▶ Instructions for the task:
For the material below, return exactly the lines starting at the one holding "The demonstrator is" and ending at the one holding "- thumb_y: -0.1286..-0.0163", counting both as part of the range.

▶ Dataset extract:
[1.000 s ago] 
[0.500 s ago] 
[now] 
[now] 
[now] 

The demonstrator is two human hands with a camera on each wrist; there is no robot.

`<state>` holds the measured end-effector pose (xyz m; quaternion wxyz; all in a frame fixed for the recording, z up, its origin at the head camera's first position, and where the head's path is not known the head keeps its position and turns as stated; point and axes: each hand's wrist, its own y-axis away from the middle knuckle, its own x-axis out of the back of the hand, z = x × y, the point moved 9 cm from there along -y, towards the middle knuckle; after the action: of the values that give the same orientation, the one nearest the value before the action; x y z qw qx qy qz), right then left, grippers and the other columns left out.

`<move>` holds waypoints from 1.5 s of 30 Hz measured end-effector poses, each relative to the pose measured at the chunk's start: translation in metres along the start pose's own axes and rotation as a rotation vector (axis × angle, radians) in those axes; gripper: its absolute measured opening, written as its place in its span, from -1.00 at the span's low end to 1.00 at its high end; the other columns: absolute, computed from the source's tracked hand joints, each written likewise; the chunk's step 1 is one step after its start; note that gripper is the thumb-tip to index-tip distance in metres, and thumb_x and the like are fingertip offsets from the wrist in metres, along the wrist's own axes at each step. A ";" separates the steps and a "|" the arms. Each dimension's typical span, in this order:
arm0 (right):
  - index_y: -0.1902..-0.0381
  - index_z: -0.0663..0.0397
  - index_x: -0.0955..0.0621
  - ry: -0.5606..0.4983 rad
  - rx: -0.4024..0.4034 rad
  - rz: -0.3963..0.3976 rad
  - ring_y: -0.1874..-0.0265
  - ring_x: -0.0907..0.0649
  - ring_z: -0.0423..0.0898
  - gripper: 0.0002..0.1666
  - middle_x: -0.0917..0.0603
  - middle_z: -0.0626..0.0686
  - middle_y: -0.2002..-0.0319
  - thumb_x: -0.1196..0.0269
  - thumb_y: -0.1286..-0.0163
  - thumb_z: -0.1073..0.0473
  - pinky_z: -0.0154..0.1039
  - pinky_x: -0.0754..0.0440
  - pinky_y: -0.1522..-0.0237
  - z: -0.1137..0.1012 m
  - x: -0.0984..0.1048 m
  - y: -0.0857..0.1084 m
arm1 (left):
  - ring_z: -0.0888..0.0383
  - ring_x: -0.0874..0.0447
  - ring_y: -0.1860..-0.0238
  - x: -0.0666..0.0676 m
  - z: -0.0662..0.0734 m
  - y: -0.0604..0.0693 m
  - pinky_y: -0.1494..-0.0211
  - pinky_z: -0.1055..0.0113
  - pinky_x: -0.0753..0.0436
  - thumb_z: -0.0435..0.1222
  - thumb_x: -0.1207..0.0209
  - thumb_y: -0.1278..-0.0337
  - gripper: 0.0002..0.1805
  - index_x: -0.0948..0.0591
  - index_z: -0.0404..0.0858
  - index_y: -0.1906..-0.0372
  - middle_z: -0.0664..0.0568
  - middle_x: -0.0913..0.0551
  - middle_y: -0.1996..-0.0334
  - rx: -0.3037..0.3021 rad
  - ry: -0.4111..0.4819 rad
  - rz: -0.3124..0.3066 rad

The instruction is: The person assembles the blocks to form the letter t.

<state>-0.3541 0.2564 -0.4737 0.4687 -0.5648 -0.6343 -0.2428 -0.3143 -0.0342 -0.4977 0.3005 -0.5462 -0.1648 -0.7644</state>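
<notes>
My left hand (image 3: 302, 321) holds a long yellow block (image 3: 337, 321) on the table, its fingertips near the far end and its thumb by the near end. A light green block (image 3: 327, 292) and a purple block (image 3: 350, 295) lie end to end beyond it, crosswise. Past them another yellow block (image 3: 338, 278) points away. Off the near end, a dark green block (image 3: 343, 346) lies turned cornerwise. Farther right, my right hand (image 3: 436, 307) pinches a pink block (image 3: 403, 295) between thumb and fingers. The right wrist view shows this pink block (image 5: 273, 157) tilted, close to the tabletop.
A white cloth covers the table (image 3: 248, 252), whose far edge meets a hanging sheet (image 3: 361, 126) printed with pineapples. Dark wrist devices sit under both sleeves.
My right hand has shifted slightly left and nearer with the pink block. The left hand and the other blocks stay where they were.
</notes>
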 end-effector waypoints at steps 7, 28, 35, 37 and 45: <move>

▶ Result of this task:
The demonstrator is two human hands with a camera on each wrist; there is no robot.

`<state>` holds the measured end-effector pose (xyz m; quaternion wxyz; all in a frame fixed for the recording, z up, its origin at the head camera's first position, and where the head's path is not known the head keeps its position and turns as stated; point and axes: each hand's wrist, its own y-axis away from the middle knuckle, its own x-axis out of the back of the hand, z = x × y, the point moved 9 cm from there along -y, towards the middle knuckle; after the action: of the values that give the same orientation, the one nearest the value before the action; x y z qw qx qy qz), right then left, grippers and the other columns left out.

`<move>` holds waypoints from 1.5 s of 30 Hz measured end-effector poses, each relative to the pose measured at the chunk's start: translation in metres along the start pose's own axes and rotation as a rotation vector (axis × angle, radians) in those axes; gripper: its absolute measured opening, written as its place in its span, from -1.00 at the span's low end to 1.00 at its high end; the other columns: absolute, computed from the source's tracked hand joints, each written likewise; the chunk's step 1 is one step after its start; note that gripper is the thumb-tip to index-tip distance in metres, and thumb_x and the like are fingertip offsets from the wrist in metres, along the wrist's own axes at each step. A ";" separates the steps and a "|" the arms. Each dimension's typical span, in this order:
arm0 (right):
  - index_y: -0.1902..-0.0381
  - index_z: -0.0663..0.0397
  - index_x: -0.0955..0.0621
  - ry: -0.5606..0.4983 rad
  - rx: -0.4024..0.4034 rad
  - rz: -0.3963..0.3976 rad
  - ring_y: -0.1874..-0.0265
  - ring_x: -0.0907..0.0649
  - ring_z: -0.0423..0.0898
  - gripper: 0.0002..0.1666
  - middle_x: -0.0917..0.0603
  - middle_z: -0.0626..0.0686
  - middle_y: -0.2002..-0.0319
  - thumb_x: -0.1196..0.0269
  - thumb_y: -0.1286..-0.0163

Nothing else belongs to the answer.